Liz Cheney and the Urgency of the Moment

Liz Cheney and I share little common ground. For the most part a vast chasm lies between us. Cheney contributed to the authoritarian ethos within the Republican Party to which she has fallen prey. Against this is weighed her stand of conscience on bedrock principles of constitutional government and rule of law. If these principles do not hold, little else matters. Those of us who value preservation of our imperfect constitutional republic stand with her.


Yesterday Cheney delivered a memorable speech on the House floor. All but one of her Republican colleagues left the chamber when she rose to denounce the former president's "crusade to undermine our democracy":


Today, we face a threat America has never seen before. A former president who provoked a violent attack on this Capitol in an effort to steal the election has resumed his aggressive effort to convince Americans that the election was stolen from him. He risks inciting further violence.... The Electoral College has voted. More than 60 state and federal courts, including multiple judges the former president appointed, have rejected his claims. The Trump Department of Justice investigated the former president's claims of widespread fraud and found no evidence to support them. The election is over.... This is not about policy. This is not about partisanship. This is about our duty as Americans.... I will not sit back and watch in silence while others lead our party down a path that abandons the rule of law and joins the former president's crusade to undermine our democracy.
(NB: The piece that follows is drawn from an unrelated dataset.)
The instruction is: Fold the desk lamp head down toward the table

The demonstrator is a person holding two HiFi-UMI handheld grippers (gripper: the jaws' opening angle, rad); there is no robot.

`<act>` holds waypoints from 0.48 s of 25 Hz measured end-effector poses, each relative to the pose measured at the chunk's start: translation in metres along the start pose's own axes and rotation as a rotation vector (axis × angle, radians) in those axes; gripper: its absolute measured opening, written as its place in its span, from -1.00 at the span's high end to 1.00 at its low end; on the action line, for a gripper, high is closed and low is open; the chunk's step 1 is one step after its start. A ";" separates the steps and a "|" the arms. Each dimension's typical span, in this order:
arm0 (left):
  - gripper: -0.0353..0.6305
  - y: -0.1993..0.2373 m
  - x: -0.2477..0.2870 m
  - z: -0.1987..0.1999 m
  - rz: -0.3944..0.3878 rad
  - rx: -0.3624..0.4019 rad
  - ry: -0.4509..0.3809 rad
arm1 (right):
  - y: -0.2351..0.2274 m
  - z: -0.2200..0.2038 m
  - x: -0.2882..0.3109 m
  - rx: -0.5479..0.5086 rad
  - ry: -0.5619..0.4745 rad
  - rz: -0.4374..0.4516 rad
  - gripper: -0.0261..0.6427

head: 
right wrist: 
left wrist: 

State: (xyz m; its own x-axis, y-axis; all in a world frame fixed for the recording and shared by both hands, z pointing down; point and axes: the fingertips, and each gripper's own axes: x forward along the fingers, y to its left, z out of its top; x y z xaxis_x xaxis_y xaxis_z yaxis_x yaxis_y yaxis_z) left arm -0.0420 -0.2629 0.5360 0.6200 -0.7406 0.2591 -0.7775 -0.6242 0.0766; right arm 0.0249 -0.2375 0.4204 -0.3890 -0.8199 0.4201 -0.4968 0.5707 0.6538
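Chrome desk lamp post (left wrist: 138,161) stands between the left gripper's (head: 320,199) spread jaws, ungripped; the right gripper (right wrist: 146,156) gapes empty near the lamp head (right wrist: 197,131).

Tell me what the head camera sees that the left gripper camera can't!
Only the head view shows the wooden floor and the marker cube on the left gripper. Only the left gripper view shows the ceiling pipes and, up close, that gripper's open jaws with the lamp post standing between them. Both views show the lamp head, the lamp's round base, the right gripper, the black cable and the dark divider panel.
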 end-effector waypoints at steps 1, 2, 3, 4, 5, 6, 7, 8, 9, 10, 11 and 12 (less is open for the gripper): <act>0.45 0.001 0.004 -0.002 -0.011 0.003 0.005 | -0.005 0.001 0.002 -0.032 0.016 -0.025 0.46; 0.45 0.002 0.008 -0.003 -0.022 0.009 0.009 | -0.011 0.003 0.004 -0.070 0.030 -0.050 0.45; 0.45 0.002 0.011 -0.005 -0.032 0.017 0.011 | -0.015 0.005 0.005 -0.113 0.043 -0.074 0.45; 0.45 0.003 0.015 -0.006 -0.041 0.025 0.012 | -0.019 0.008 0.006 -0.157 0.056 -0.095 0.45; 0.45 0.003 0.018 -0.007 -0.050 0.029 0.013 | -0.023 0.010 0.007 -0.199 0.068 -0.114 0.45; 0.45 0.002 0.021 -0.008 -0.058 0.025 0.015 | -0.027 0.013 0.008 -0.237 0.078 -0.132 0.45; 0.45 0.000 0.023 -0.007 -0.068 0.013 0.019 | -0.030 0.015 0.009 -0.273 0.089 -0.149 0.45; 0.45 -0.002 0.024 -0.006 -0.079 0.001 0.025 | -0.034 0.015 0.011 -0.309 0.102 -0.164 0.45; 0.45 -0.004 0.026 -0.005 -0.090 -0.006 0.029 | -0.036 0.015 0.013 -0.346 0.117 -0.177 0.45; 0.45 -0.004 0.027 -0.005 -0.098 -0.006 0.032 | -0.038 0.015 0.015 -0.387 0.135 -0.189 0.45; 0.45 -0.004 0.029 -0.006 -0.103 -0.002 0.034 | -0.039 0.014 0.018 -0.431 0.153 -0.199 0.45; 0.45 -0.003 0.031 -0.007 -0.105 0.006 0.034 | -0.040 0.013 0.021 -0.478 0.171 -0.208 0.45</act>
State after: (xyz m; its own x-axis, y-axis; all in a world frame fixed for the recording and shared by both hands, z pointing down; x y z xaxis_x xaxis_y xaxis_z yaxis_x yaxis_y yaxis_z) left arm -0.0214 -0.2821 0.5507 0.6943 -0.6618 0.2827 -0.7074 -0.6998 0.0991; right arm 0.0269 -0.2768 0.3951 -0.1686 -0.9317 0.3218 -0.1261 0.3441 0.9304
This morning Cheney was ousted from her post as conference chair. She remained defiant when she spoke prior to a vote whose outcome was predetermined:


We cannot let the former president drag us backward and make us complicit in his efforts to unravel our democracy. Down that path lies our destruction, and potentially the destruction of our country.


If you want leaders who will enable and spread his destructive lies, I’m not your person, you have plenty of others to choose from. That will be their legacy.


Through it all she acted with political courage and integrity that is far from common on the American scene. This morning she was booed by scoundrels who in today's America pass for honorable members of the Republican caucus.


Kimberly Wehle laid out the stakes in her column at The Bulwark:


The longstanding and cynical GOP obsession with anti-voter-access laws has mixed with Donald Trump’s Big Lie about the supposed theft of the 2020 election by Joe Biden, congealing into a Republican campaign for indefinite single-party control of American government. It might be too late to turn back toward democracy. But it’s urgent that we try.


It might be too late. One of our two major political parties rejects constitutional governance and rule of law. Power is its only principle. This is the party of Donald Trump, Ted Cruz, and Josh Hawley, each of whom hopes to be installed as the nation's maximum supreme ruler in January 2025 regardless of the outcome of the election in November 2024.


It is urgent that we try to turn back toward democracy. This means joining Liz Cheney and others in the anti-Trump wing of the Republican Party to counter subversion of "the electoral process to snatch future elections from actual voters based on lies about a past election and through laws to discourage voting" (Wehle). This will be an alliance of necessity among people who profoundly disagree on many issues. Among other things, it entails taking seriously good faith criticism of progressive overreach and sloppiness in H.R. 1, the voting rights act known as the For the People Act. It includes the need for Republicans to entertain Democratic proposals to promote civic responsibility and encourage voting. Statesmanship would be helpful.


It remains to be seen if Americans and their representatives in Congress will be capable of acting with the urgency and wisdom that the moment demands.